* _Problem details_: Nothing in the records that follow should differ once you have copied them out.

Items from a dataset
==================================================
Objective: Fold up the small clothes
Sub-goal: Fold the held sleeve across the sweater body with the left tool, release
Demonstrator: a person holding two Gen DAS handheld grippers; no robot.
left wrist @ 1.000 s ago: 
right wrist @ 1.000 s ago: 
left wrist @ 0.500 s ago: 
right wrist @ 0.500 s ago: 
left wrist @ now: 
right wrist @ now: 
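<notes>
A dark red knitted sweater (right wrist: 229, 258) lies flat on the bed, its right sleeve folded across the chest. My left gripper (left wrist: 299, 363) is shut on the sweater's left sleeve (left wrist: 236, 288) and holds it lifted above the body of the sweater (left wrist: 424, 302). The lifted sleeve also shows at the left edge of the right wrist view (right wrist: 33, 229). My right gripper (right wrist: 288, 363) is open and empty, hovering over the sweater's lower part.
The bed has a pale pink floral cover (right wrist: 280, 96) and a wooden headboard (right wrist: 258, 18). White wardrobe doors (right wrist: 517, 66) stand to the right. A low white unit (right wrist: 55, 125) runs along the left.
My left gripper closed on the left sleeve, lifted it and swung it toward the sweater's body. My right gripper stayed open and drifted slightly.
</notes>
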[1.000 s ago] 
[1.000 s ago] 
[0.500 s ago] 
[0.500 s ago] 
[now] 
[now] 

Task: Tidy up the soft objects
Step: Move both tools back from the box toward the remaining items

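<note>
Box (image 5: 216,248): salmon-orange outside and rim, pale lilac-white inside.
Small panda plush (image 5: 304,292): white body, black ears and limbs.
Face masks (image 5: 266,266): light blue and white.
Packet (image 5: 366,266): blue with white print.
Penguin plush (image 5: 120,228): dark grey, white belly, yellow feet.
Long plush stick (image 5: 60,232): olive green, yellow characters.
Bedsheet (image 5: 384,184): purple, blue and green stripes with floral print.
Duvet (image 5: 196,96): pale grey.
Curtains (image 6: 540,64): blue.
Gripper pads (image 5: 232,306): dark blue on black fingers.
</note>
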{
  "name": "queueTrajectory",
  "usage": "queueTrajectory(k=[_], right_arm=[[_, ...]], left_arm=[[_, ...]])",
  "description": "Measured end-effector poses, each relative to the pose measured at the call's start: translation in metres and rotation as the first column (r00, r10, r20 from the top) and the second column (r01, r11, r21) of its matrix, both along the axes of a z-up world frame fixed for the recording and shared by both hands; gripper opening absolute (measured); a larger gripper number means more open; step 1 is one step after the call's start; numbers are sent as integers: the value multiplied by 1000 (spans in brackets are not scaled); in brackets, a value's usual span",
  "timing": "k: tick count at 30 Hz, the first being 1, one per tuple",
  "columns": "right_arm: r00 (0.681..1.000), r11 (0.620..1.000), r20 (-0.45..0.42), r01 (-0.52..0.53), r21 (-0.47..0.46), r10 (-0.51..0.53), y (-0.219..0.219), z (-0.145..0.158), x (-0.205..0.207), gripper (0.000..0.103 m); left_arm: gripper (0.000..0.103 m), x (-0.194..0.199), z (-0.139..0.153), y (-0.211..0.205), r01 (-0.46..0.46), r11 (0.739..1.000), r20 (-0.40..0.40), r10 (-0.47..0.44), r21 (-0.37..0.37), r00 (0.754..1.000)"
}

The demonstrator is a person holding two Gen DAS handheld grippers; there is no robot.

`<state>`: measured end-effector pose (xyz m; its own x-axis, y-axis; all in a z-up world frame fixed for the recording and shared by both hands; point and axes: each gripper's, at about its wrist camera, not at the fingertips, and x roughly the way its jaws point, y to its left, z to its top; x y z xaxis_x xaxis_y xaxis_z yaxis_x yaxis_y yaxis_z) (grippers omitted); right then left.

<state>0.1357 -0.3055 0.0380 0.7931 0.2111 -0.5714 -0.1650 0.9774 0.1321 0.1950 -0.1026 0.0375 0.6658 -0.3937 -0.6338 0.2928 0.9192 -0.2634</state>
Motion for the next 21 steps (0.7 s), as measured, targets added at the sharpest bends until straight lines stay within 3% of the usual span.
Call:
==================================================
* _Finished task_:
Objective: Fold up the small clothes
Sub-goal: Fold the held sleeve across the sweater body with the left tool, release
Demonstrator: a person holding two Gen DAS handheld grippers; no robot.
left wrist @ 1.000 s ago: 
right wrist @ 1.000 s ago: 
left wrist @ 0.500 s ago: 
right wrist @ 0.500 s ago: 
left wrist @ now: 
right wrist @ now: 
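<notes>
A dark red knitted sweater (right wrist: 229, 258) lies flat on the bed, its right sleeve folded across the chest. My left gripper (left wrist: 299, 363) is shut on the sweater's left sleeve (left wrist: 236, 288) and holds it lifted above the body of the sweater (left wrist: 424, 302). The lifted sleeve also shows at the left edge of the right wrist view (right wrist: 33, 229). My right gripper (right wrist: 288, 363) is open and empty, hovering over the sweater's lower part.
The bed has a pale pink floral cover (right wrist: 280, 96) and a wooden headboard (right wrist: 258, 18). White wardrobe doors (right wrist: 517, 66) stand to the right. A low white unit (right wrist: 55, 125) runs along the left.
My left gripper closed on the left sleeve, lifted it and swung it toward the sweater's body. My right gripper stayed open and drifted slightly.
</notes>
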[1.000 s ago] 
[1.000 s ago] 
[0.500 s ago] 
[0.500 s ago] 
[now] 
[now] 

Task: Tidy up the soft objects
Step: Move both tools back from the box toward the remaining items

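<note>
Box (image 5: 216,248): salmon-orange outside and rim, pale lilac-white inside.
Small panda plush (image 5: 304,292): white body, black ears and limbs.
Face masks (image 5: 266,266): light blue and white.
Packet (image 5: 366,266): blue with white print.
Penguin plush (image 5: 120,228): dark grey, white belly, yellow feet.
Long plush stick (image 5: 60,232): olive green, yellow characters.
Bedsheet (image 5: 384,184): purple, blue and green stripes with floral print.
Duvet (image 5: 196,96): pale grey.
Curtains (image 6: 540,64): blue.
Gripper pads (image 5: 232,306): dark blue on black fingers.
</note>
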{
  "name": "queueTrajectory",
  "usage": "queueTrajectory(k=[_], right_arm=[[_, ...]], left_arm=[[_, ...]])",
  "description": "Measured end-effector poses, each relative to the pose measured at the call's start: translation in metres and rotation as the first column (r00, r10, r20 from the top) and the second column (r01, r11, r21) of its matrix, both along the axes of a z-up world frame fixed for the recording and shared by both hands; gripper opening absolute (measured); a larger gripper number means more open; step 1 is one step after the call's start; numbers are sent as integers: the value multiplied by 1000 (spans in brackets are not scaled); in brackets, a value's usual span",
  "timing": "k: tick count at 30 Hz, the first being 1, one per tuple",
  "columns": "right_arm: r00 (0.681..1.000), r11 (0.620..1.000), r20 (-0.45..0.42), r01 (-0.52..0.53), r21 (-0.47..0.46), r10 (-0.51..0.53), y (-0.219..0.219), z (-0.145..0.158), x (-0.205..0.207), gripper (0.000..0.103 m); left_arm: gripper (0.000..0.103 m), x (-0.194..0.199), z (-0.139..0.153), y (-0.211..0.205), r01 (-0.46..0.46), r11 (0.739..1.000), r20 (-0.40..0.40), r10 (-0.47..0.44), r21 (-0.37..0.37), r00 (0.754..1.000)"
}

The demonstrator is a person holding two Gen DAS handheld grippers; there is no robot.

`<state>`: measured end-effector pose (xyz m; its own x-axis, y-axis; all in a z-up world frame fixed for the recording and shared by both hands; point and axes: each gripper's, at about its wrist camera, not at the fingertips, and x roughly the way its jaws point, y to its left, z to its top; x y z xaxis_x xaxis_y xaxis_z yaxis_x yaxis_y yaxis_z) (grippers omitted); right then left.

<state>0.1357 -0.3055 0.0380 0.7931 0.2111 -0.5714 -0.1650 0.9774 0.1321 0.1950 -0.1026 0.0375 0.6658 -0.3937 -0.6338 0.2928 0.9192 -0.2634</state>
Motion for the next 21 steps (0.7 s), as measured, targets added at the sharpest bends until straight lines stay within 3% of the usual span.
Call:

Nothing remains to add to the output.